Ich konnte seltsamerweise bisher keinen Thread zu der dänischen Kultserie Matador finden. Da ich nun seit (morgen sind es genau) zwei Jahre(n) in Dänemark lebe, kam ich also nicht umhin mir diesen Klassiker anzusehen.
Die Serie dreht sich um das Leben in der fiktiven Stadt Korsbæk im Zeitraum von 1929 bis zwei Jahre nach Ende des 2. Weltkrieges, also 1947. Es ist mehr als eine sozialrealistische Milieustudie, sondern erzählt letztlich die Geschichte von mehr als einem Dutzend Charaktere, in denen wir uns alle auf die ein oder andere Art und Weise wiederfinden können.
Selten habe ich ein so tolles Drehbuch vorgefunden wie bei diesen 24 Episoden. Es scheint als hätte jedes Wort, jeder Satz eine tiefere Bedeutung, ohne dabei jemals künstlich oder unecht zu wirken. Gegenstände werden zu Symbolen und versinnbildlichen auf vorbildhafte Weise die sie umgebenden Charaktere. Ich liege bestimmt nicht falsch wenn ich sage, dass die Skandinavier Meister darin sind in ihren Filmen vom klassischen schwarz-weiß Schema abzuweichen. Was sich besonders heute in den aktuellen Dramen und Krimis beobachten lässt, hat seinen Anfang in genau dieser Serie. Die Beweggründe, Motive, Vorgehensweisen und auch Abgründe jeder einzelnen Person sind nachvollziehbar und so durchläuft man auch als Zuschauer eine Fülle an Gefühlen, die von Mitleid, über Wut und Unverständnis bis hin zu Trauer reichen.
Die Charaktere die sich in Korsbæk tummeln sind derartig genial skizziert und vor allem glaubhaft dargestellt, dass es ein wirkliches Erlebnis ist sie durch die 18 "Serienjahre" zu begleiten. Ich freue mich bereits auf eine zweite Sichtung, da ich mir vorstellen kann, dass noch viel mehr an Andeutungen zu finden ist, wenn man bereits weiß, was aus den Figuren einmal werden wird.
Getragen wird die Serie von der Elite der damaligen dänischen Schauspielwelt, die sich in dieser Serie die Klinke in die Hand drücken. Einem deutschen Publikum dürfte Ove Sporgøe, besser bekannt als Egon Olsen, ein Begriff sein, sowie Bjørn Watt Boolsen als dessen Gegenspieler in den Olsenbandenfilmen. Weitere Stars, die vielleicht auch hier einen Namen haben könnten, sind Arthur Jensen (eine Paraderolle von ihm!!!), Axel Strøbye, Morten Grunwald oder auch Ghita Nørby.
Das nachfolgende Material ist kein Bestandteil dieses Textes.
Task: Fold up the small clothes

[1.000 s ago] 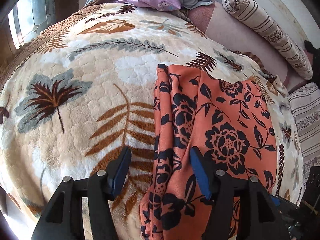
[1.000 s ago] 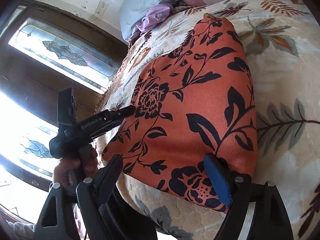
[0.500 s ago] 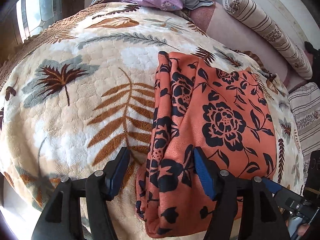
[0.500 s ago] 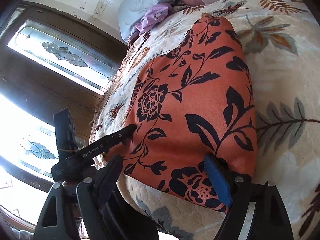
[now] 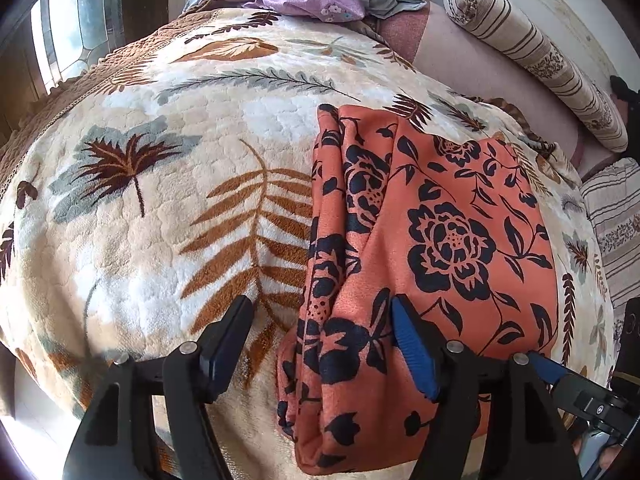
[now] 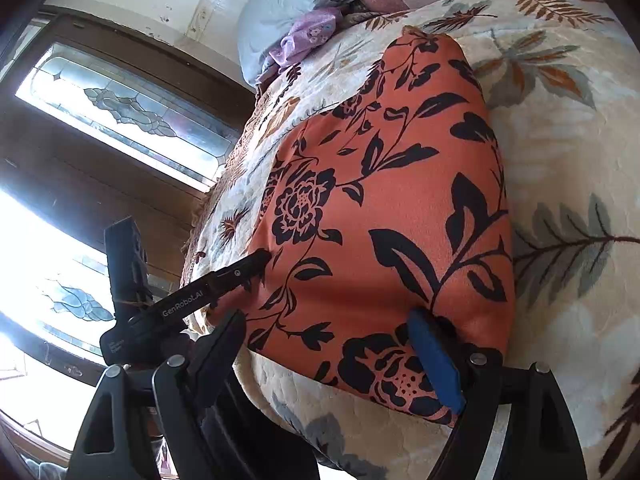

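Jaws gape on both grippers over orange garment (image 5: 448, 240); stained-glass window (image 6: 128, 108) shows rightward only.

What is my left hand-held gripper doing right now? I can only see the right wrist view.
Observer: In the left wrist view, the left hand-held gripper is open, with one finger on either side of the near left corner of the orange floral garment.
Operator: Is that side of the garment lying flat?
Observer: No. Its left edge is bunched into long lengthwise folds, while the rest lies smooth.
Operator: Anything past the garment that I can't see?
Observer: A striped bolster lies along the far right side of the bed, beyond the leaf-print blanket.
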`<state>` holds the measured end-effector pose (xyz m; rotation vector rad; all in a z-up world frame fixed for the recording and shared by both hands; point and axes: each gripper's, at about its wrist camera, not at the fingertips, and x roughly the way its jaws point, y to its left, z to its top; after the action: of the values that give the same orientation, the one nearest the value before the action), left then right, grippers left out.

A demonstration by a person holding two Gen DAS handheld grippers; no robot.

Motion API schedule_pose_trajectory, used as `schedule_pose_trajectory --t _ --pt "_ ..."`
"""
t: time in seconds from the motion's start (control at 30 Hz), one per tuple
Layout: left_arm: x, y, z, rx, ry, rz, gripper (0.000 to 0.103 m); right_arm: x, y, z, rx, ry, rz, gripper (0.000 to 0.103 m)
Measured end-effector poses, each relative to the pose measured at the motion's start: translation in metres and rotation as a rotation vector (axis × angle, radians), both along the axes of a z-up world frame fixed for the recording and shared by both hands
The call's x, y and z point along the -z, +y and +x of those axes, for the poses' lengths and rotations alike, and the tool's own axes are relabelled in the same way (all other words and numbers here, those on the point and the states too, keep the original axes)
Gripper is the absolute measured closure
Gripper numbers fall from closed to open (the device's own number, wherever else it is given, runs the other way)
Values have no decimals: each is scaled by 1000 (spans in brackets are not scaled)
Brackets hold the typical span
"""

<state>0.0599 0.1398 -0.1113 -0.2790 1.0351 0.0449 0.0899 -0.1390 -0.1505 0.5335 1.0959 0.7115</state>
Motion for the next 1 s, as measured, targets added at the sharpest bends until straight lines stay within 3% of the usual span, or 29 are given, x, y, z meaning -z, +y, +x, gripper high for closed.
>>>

Wie bereits gesagt dreht es sich in erster Linie um die Bewohner der Stadt Korsbæk, die allerdings aus verschiedenen Milieus stammen und zusätzlich in den jeweils akutellen historischen Kontext gesetzt werden. So spielen die revolutionären Gedanken des Kommunismus eine Rolle, sowie der 2. Weltkrieg einschließlich der deutschen Besatzungszeit in Dänemark. All diese Themen, die aufs engste mit dem Leben der Charaktere verwoben sind, rücken diese zeitlose Serie so ungemein nahe an den Zuschauer.
Man verurteilt, fühlt mir, bedauert und versteht. Vor allem Verstehen. Das war das größte Erlebnis, was mir Matador geschenkt hat.
Ich kann Matador, das übrigens 1978 produziert wurde, nur jedem ans Herz legen. Es ist die Reise wert, die, mehr als nur die Geschichte Dänemarks, vor allem die Geschichte von uns Menschen erzählt und das auf eine ansprechende und unvergänglich schöne Art und Weise.
Bevor ich das ganz vergesse: bei einer der, noch immer anhaltenden, Wiederholungen im Fernsehen, wurde 1986 die höchste Einschaltquote in der Geschichte Dänemarks gemessen. Ca. 3,6 Mio. Dänen saßen vor dem Fernseher und bei etwa 5 Mio. Einwohnern ist das über die Hälfte. Dies nur noch zusätzlich zum Kultstatus, den diese Serie in Dänemark besitzt.
Ich kenne die Serie "Löwengrube" leider nicht, aber nach dem was sich darüber bei wikipedia herausfinden ließ, will ich eine Ähnlichkeit nicht ausschließen.
Freut mich, dass du vielleicht neugierig geworden bist.